Une femme simple & honnête, Robert Goolrick

« Wisconsin, automne 1907. Sur un quai de gare, Ralph Truitt, magnat local craint et respecté, attend un train en retard alors que se lève le blizzard. Ce train renferme son dernier espoir, une promesse de bonheur et d’harmonie retrouvée. Truitt a fait passer plusieurs mois auparavant une annonce dans un journal de Chicago, disant qu’il était à la recherche d’une femme fiable, ayant renoncé aux illusions romantiques, mais sachant apprécier le confort d’un foyer. Dans le train, Catherine Land s’apprête à le rencontrer. Elle lui a répondu qu’elle était cette femme simple et honnête qu’il appelait de ses voeux. Pour mieux l’en convaincre, elle se débarrasse de ses derniers atours de courtisane et se déguise en cette épouse modèle qu’elle compte bien incarner à la perfection, le temps de parvenir à ses fins. »


une femme simple et honnete


Les + : Des protagonistes travaillés et complexes ; un style fluide ; une atmosphère pesante ; quelques moments saisissants !

Les – : Quelques longueurs.


C’est une camarade de cours qui m’a recommandé cette lecture. J’y suis allée un peu à tâtons (peur de la déception, toujours), mais ai été agréablement surprise dès les premières pages, tout d’abord par la crudité du texte, puis par sa froideur presque clinique aussi, qui correspond parfaitement à l’ultra-puritanisme from Wisconsin de ce début de XXè siècle.

Comme cela est expliqué dans le résumé, Une femme simple et honnête narre la rencontre d’un homme et d’une femme – et précisons le tout de suite : ils sont très abîmés par la vie, et ni bons, ni mauvais.

Lui, c’est Ralph Truitt, un homme richissime ayant hérité assez jeune de l’affaire familiale. Rongé par la douleur d’avoir perdu une femme qui ne l’aimait pas et ses deux enfants, il s’astreint à une solitude physique et morale depuis une vingtaine d’années. Elle, c’est Catherine Land. Les évocations qu’elle fait de son passé nous font vite comprendre qu’elle se prostitue depuis de longues années et qu’elle a renoncé à ses propres émotions depuis tout aussi longtemps.

« (…) Le jour où elle avait subitement compris que cette vie était en fait sa vie, elle s’était demandé quelle force avait bien pu la propulser ainsi de l’avant, jour après jour, quels évènements avaient bien pu remplir les heures qui séparaient le sommeil du sommeil. Mais dans des moments comme celui-là, quand tout était tellement silencieux qu’elle en remarquait le tremblement de ses pendants d’oreilles, elle mesurait avec effroi que la réponse n’était rien de bien extraordinaire mais rien tout court. »

C’est de Ralph finalement que viendra le premier pas. Il publie une petite annonce dans un journal, y explicitant qu’il se cherche une femme. Catherine, habituée à se plier aux désirs différents de chacun des hommes qu’elle côtoie, y répondra d’une manière si parfaite qu’il la choisira.

On assiste à leurs premiers échanges, dans lesquels transparaissent mensonges, non-dits et désirs enfouis. Beaucoup de désirs. Combler sa solitude pour lui, arrêter de jouer la comédie pour elle. Et même s’il s’attache assez vite l’un à l’autre, rien ne sera simple, car Catherine a une idée très simple en tête : l’épouser, le tuer.
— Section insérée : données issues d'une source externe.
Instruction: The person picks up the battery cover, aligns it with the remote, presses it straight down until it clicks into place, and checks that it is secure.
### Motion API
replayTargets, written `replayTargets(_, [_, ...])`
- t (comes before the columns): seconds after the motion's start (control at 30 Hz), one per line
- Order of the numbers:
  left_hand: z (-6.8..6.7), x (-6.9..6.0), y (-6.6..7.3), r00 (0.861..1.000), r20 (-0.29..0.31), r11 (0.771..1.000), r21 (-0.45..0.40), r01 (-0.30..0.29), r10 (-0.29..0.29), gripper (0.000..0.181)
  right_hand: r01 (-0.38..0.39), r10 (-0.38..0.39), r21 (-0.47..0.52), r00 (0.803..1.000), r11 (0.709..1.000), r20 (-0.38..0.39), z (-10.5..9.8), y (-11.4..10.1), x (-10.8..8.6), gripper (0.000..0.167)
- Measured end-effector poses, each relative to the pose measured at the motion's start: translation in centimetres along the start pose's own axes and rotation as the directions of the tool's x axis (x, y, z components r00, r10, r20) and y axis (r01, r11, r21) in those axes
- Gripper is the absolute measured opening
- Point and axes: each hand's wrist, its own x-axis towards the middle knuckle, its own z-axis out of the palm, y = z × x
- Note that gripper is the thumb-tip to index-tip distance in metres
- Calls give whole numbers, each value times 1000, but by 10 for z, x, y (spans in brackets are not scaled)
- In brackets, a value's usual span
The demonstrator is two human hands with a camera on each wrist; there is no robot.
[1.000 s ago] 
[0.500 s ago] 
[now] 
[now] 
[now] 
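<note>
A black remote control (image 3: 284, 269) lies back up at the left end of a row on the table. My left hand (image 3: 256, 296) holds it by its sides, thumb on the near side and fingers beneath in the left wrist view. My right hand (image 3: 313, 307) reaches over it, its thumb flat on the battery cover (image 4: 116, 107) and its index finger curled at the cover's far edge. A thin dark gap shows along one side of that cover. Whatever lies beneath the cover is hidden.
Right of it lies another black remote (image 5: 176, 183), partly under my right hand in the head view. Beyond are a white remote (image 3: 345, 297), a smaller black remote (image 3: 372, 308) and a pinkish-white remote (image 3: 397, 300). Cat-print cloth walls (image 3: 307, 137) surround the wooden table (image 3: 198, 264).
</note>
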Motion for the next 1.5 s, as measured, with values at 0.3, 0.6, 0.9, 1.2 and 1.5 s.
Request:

« Il ne dormait pas la nuit. Son cœur cognait à tout rompre et le sang lui battait aux tempes. Il sentait une pression à l’intérieur de son corps, et il se tournait et se retournait jusqu’à l’heure où il faisait trop jour dehors pour rester au lit. Quand il ne supportait plus le manque de sommeil, il choisissait l’inconscience, la morphine, l’opium, le vin, mais au réveil, il ne se sentait pas reposé. »

Rien d’évident ici. Ralph en a si lourd sur la conscience qu’il verra Catherine comme celle qui lui administre une punition amplement méritée. N’était-ce même pas ce qu’il attendait précisément ?

Ajoutés à cela, des éléments qui nous éclairent sur la folie ambiante de cette période pré-guerre/pré-grande crise de 29. Les inégalités sont à leurs combles, la loi du plus fort est un mantra, la religion sous ses formes les plus poussées domine les masses -tout comme les propriétaires terriens telles que Ralph, dont dépend des milliers de vies, la nature est sauvage et l’État extrêmement rural. On est à cheval entre ancien et nouveau monde, modernité et conservatisme extrême, et cela participe à l’ambiance oppressante comme un personnage à part entière.

Une excellente lecture pour celles & ceux qui aiment la littérature américaine, et un bon titre pour appréhender le genre.